そのマッチアップが実際に有利なのはどちらか
画像入力・長いコンテキストを備え、自前で重みを動かすつもりのないフロンティア推論モデルを求めるなら、Grok 4.6 の $2/$6 は妥当な価格であり、インデックスでの 44 はその価格帯のどのモデルと比べても競争力がある。ワークロードがテキストのみでトークン量が多いなら、DeepSeek V4 Pro のほうが請求額に表れるほぼすべての軸で優れた答えだ。ピーク時でおよそ 3 分の 1 の安さ、より深いキャッシュ割引、より速い出力、2 倍のコンテキスト、そして逃げ道としてのオープンウェイト。本当に難しいのは、テキストのみで推論が重く、レイテンシ要件が厳しいケースだ。そこでは 8 ポイントの差が意味を持ち、決めるのはマーケティングではなく、あなたの評価であるべきだ。

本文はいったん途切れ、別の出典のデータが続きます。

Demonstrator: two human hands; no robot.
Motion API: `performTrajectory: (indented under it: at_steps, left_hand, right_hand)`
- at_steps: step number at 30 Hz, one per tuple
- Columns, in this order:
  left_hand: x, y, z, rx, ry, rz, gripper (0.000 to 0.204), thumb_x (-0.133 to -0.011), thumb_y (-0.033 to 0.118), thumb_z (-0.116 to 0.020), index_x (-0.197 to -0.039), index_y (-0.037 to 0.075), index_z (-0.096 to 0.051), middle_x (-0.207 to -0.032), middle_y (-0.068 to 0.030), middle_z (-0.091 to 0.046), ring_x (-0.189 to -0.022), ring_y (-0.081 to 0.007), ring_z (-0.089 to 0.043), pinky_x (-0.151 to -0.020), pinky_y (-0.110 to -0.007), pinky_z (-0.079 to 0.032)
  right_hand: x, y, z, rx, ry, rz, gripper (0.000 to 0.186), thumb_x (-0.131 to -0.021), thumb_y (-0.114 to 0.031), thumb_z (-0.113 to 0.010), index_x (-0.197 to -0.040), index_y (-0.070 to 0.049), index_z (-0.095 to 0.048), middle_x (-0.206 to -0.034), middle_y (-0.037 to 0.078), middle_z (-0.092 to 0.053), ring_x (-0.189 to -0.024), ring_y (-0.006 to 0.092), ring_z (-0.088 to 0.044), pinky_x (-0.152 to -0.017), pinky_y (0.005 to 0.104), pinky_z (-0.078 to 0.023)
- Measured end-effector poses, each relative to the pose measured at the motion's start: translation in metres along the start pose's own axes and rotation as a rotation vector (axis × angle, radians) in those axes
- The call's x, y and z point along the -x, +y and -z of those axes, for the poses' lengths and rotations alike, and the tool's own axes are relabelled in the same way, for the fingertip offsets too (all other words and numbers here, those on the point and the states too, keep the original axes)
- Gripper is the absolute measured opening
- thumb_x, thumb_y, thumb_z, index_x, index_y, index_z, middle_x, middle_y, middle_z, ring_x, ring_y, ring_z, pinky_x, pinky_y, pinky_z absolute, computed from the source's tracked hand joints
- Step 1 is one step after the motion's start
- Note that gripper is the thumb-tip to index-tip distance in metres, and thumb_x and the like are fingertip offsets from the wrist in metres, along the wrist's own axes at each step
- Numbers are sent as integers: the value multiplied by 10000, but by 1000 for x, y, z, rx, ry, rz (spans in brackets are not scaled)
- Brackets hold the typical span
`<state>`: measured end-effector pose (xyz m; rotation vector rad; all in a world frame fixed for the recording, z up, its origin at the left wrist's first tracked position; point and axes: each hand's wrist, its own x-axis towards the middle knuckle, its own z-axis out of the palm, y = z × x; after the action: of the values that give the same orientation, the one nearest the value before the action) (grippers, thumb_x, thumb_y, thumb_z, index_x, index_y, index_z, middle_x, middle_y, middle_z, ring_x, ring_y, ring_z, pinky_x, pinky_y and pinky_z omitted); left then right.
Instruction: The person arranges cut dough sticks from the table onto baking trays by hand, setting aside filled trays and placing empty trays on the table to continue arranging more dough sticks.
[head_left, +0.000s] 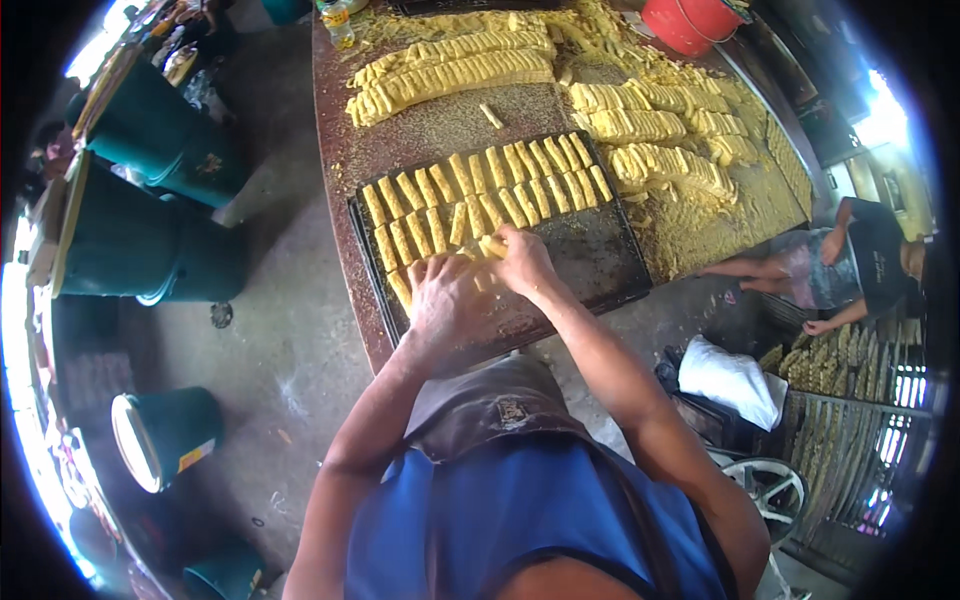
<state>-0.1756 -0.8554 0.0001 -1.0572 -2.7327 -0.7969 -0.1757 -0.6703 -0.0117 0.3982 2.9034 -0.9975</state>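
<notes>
Pinching right hand (524, 264): its fingertips are closed on a pale yellow stick (492, 246), just over the middle of the tray.
Left hand (443, 300): bent low over the tray's near left part, close beside the right one; its fingertips are partly hidden, so I cannot tell whether it grasps anything.
Tray (590, 255): dark, rectangular, near the front edge of the brown surface (340, 225); two rows of sticks (467, 175) run across it, a third starts at left, and the near right part is bare.
Beyond the tray: one loose stick (491, 116), then two long rows of sliced dough (455, 88).
Right of the tray: more dough stacks (650, 125) among yellow crumbs (690, 245).
Far edge: red bucket (685, 25) at right, bottle (339, 28) at left.
</notes>
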Motion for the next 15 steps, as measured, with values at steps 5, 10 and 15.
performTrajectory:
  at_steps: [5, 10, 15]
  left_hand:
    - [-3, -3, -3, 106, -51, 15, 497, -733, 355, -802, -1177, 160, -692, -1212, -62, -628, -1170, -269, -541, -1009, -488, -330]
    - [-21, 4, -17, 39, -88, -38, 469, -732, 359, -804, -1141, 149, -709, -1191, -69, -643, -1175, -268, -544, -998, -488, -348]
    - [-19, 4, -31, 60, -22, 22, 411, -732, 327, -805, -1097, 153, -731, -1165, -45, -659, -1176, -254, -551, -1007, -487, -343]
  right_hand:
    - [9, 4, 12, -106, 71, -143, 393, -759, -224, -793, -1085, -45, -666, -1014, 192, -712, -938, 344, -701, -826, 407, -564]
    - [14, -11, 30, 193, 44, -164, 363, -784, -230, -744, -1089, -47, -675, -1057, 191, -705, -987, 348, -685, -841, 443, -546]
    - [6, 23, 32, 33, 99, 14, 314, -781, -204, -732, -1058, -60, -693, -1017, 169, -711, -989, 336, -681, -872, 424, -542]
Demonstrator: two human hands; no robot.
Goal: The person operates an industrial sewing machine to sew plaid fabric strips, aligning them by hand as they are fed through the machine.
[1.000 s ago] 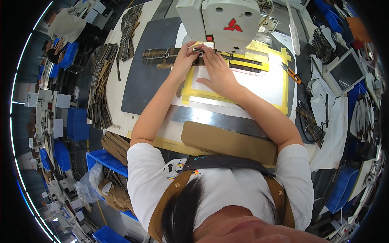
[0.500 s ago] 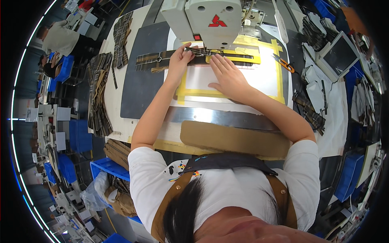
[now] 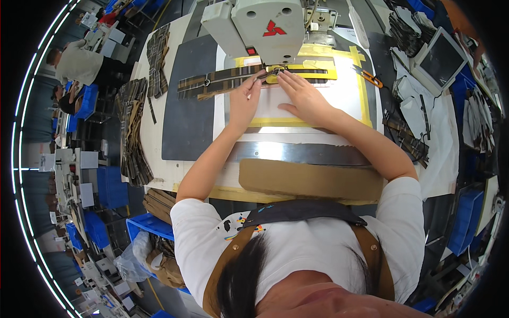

両方とも現在OrcaRouterで利用可能です — Grok 4.6とDeepSeek V4 Proはどちらもこのプラットフォーム経由でルーティングされます — そのため、1つのキーでどちらか(または両方)を呼び出せ、プロバイダーの定価がマークアップゼロでそのまま適用されます。パススルーが正確なので、本記事の価格列は実際に支払う価格であり、ルーティングDSLを使えば、同じ統合から画像入力タスクをGrok 4.6へ、長文タスクをDeepSeek V4 Proへ送信できます。本稿の作業仮説は、どちらも他方の強みには匹敵しないからこそ、両方が必要になるだろうというものです。


評決
Grok 4.6 と DeepSeek V4 Pro はどちらも強力な推論モデルであり、独立系スコアは実質互角だ。そして両者の価格差は、知能における確かな、しかしわずかな優位と、まったく異なる製品哲学をもたらす。すなわち、マルチモーダル入力とクローズドなエコシステム 対 テキスト専用、オープンウェイト、そして3~9倍安いトークンだ。推論を借りて使うなら、どちらでもよく、決めるのはあなたの評価だ。インフラを構築するなら、DeepSeek V4 Pro は1週間の引退騒動でも葬り去れなかったモデルであり、9月15日時点では、存続を明文化して約束したモデルでもある。